Il me semble opportun de citer ici le Professeur Emile Peynaud concernant le retour fréquent de
l’expression « millésime du siècle ». Il dit: « Quant à moi, je ne connais qu’un millésime de mon siècle
oeuvre à la fois d’un climat exceptionnel et d’une technologie moderne: c’est le 1961… » Mais lorsqu’il
dit « mon siècle », il faut comprendre « mon époque ».
Il est évident qu’il met en valeur la grande année qu’il a vraiment suivie.
Cependant, il a absolument raison si l’on se réfère à la moyenne qualitative de l’ensemble du bordelais
dans ce millésime.
Le moment passé en compagnie de ces merveilles fut un instant privilégié et marquant.
Du début à la fin, l’extrême force et la perfection de ces crus ont donné une dimension magistrale à
cette soirée.
Margaux est un très grand vin, sans atteindre le sommet des meilleurs.
Lafleur est un cas spécial: les avis étaient partagés.
Cheval Blanc est incontestablement à inclure dans les grandes réussites du millésime et du cru.
Son fameux style expansif est toujours aussi ensorceleur.
Latour à Pomerol et Pétrus sont prodigieux.
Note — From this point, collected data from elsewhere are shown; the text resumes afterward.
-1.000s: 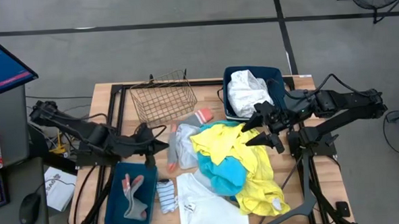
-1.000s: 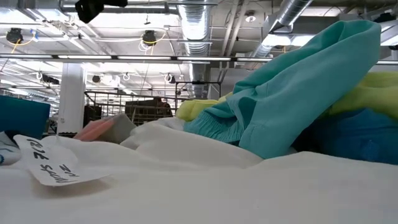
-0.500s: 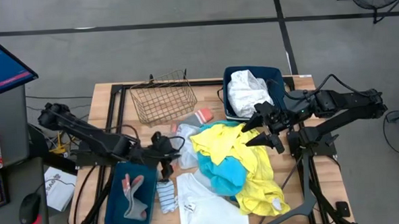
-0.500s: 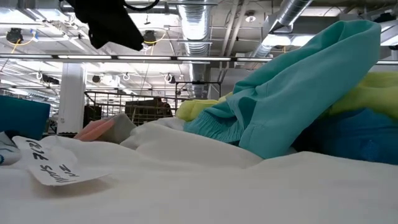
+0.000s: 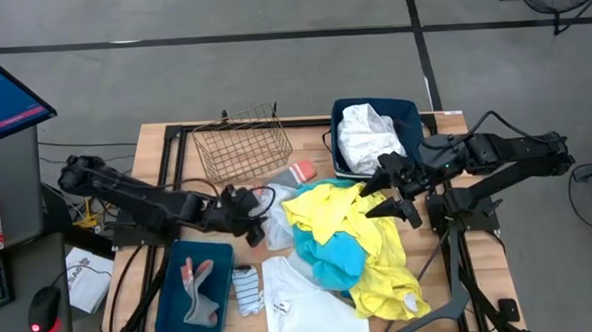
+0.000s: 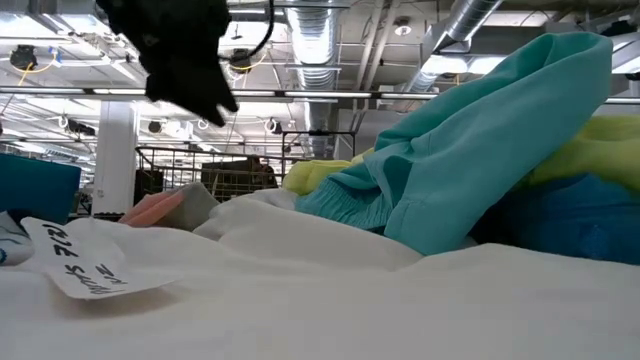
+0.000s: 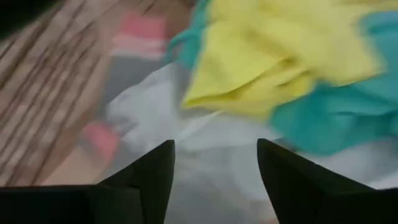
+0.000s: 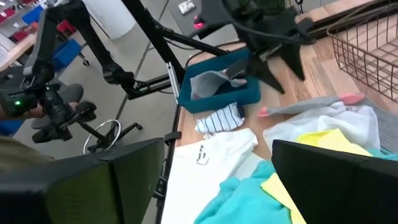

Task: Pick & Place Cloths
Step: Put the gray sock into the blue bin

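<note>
- Now I see my left gripper [image 5: 259, 210] hanging with fingers parted and nothing between them, over the pale grey cloth [image 5: 275, 219] at the pile's left edge.
- My right gripper [image 5: 384, 187] waits wide open and empty over the yellow cloth [image 5: 330, 211].
- White cloth [image 5: 304, 296] carries a tag [image 6: 78, 263]; I can't read its writing.
</note>
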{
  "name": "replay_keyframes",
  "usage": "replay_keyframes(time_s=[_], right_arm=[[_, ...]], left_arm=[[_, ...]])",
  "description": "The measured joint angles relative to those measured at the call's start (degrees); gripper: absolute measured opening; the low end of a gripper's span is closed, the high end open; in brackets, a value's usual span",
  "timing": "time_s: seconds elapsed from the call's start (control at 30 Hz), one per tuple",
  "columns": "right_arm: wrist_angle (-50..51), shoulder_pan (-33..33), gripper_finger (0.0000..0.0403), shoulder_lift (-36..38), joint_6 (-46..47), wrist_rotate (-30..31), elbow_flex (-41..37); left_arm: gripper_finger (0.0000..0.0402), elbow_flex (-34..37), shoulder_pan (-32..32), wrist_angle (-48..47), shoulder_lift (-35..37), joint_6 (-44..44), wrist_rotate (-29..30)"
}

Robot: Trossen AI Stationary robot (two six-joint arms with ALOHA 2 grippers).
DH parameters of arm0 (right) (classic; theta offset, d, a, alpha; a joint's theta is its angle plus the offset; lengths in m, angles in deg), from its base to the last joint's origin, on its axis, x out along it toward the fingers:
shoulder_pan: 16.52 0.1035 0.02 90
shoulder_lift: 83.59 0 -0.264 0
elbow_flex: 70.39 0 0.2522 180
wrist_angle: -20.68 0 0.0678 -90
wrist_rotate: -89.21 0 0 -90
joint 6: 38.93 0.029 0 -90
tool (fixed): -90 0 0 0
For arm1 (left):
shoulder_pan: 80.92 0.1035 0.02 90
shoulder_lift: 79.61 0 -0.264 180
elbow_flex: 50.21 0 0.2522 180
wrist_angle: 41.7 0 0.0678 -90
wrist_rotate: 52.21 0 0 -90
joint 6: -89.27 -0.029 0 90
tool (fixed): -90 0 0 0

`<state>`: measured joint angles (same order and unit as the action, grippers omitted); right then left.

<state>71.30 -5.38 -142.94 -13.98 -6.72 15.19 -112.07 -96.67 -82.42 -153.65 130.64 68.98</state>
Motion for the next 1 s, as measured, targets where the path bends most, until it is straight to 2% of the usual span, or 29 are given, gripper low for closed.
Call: replay_keyframes(time_s=[0.17, 0.3, 0.57, 0.67, 0.9, 1.0], right_arm=[[1.72, 0.02, 0.0291, 0.01, 0.00, 0.00, 0.01], [1.93, 0.02, 0.0291, 0.00, 0.00, 0.00, 0.00], [1.88, 0.02, 0.0291, 0.00, 0.00, 0.00, 0.01], [1.86, 0.02, 0.0291, 0.00, 0.00, 0.00, 0.00], [1.73, 0.02, 0.0291, 0.02, 0.00, 0.00, 0.02], [1.73, 0.02, 0.0291, 0.02, 0.00, 0.00, 0.01]], left_arm=[[0.0223, 0.00, 3.33, -9.44, 0.00, 11.01, -3.41], [0.0223, 0.00, 5.93, -10.67, 0.00, 17.44, -5.69], [0.0224, -0.10, 6.85, -10.55, -0.99, 20.56, -5.97], [0.0224, -0.09, 6.85, -10.06, -3.51, 20.85, -6.91], [0.0224, -0.07, 6.78, -10.09, -11.05, 22.44, -13.46], [0.0224, -0.07, 6.78, -9.69, -12.99, 23.58, -13.69]])
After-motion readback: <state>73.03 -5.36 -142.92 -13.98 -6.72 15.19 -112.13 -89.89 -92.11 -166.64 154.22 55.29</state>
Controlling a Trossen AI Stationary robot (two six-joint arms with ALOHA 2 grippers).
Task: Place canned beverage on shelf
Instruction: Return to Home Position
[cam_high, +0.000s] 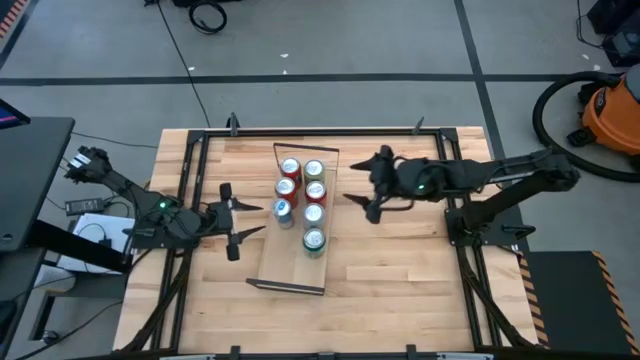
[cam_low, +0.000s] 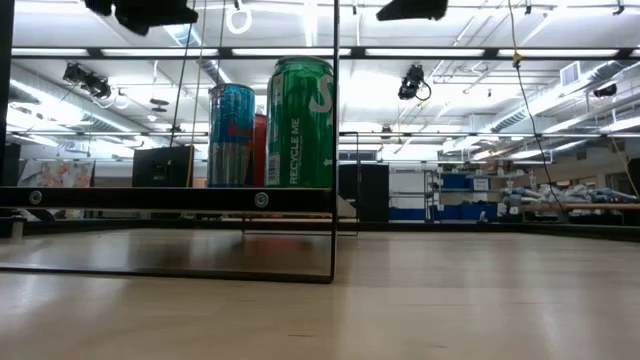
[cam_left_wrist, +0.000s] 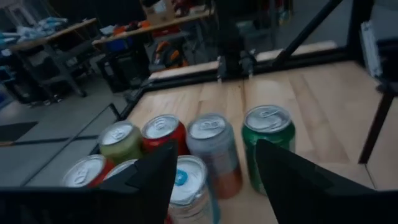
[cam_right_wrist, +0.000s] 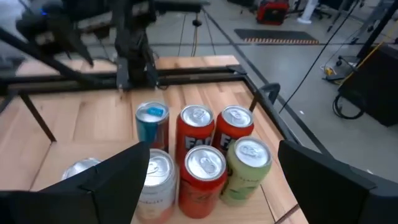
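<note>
The shelf (cam_high: 290, 265), a narrow light-wood board with thin dark rod frames, runs near to far across the middle of the table. Several cans stand upright on it in two rows, among them a green can (cam_high: 314, 240) nearest the front, a blue one (cam_high: 283, 208) and red ones (cam_high: 287, 187). In the low view the green can (cam_low: 300, 122) and the blue can (cam_low: 232, 135) stand on the board's edge (cam_low: 150, 198). My left gripper (cam_high: 255, 220) is open and empty just left of the shelf. My right gripper (cam_high: 352, 185) is open and empty just right of it.
A black metal frame (cam_high: 200, 135) rims the slatted tabletop. The shelf's near end (cam_high: 285, 275) carries no can. An orange vacuum (cam_high: 610, 105) stands on the floor beyond the table's right edge. Bare tabletop (cam_high: 400, 280) lies at the front right.
</note>
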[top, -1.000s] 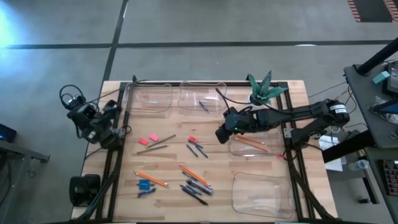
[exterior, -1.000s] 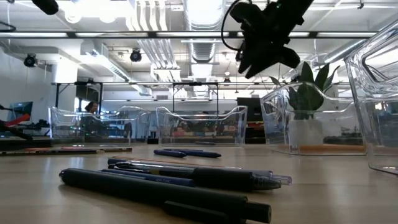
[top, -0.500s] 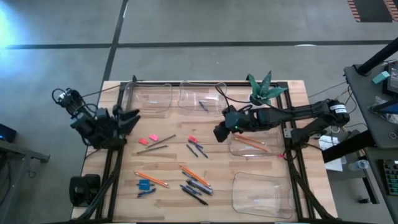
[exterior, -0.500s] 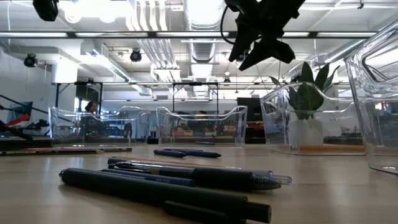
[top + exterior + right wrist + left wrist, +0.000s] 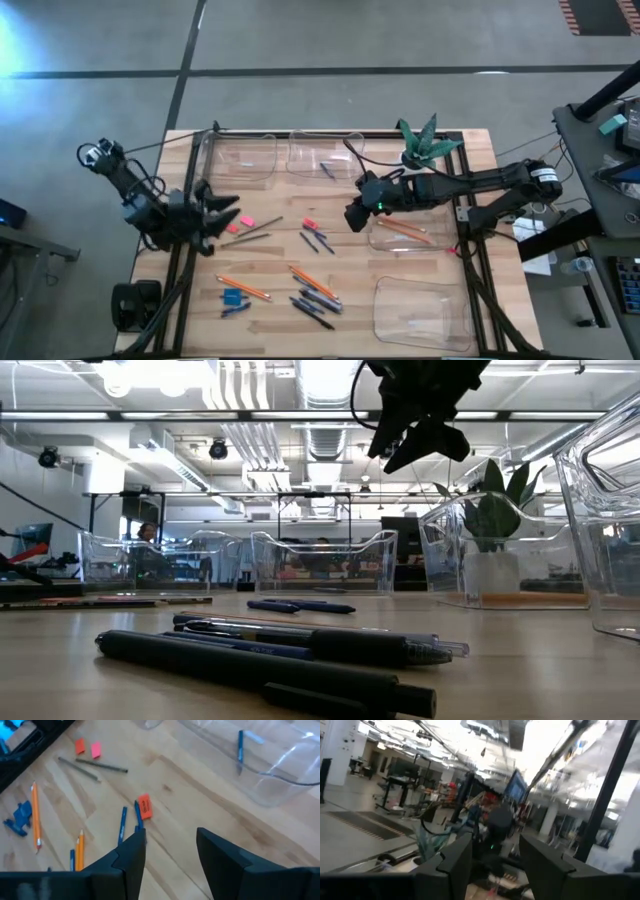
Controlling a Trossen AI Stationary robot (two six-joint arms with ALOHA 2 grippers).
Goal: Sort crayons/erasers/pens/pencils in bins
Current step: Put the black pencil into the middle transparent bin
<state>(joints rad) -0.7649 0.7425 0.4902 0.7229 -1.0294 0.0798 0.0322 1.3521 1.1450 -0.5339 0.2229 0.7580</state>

L’immense déploiement de leurs composantes
procure le grand plaisir. Latour à Pomerol était particulièrement saisissant.
On espère que le magnum de Mouton dégusté ne représente pas ce qu’il est réellement, car il
était tout simplement en-dessous de ce que l’on attendait.
Haut-Brion et Mission sont extraordinaires au niveau du terroir et de la personnalité.
Ils sont parfaits. Dans ce millésime, les amateurs qui donnent Haut-Brion comme le plus
féminin des deux ont entièrement raison.
Latour est un cas hors du commun en ce qui concerne le potentiel. Il fut plus impressionnant à ce
sujet qu’au niveau du plaisir procuré, car on sent qu’il ne déploie pas encore toutes ses capacités.
Il semble réellement avoir une aptitude de vieillissement aussi grande que le fameux 1945.
De manière générale, les grands 1961 sont tous capables de maintenir leurs qualités encore
une ou deux décennies, même si certains sont au sommet à l’heure actuelle.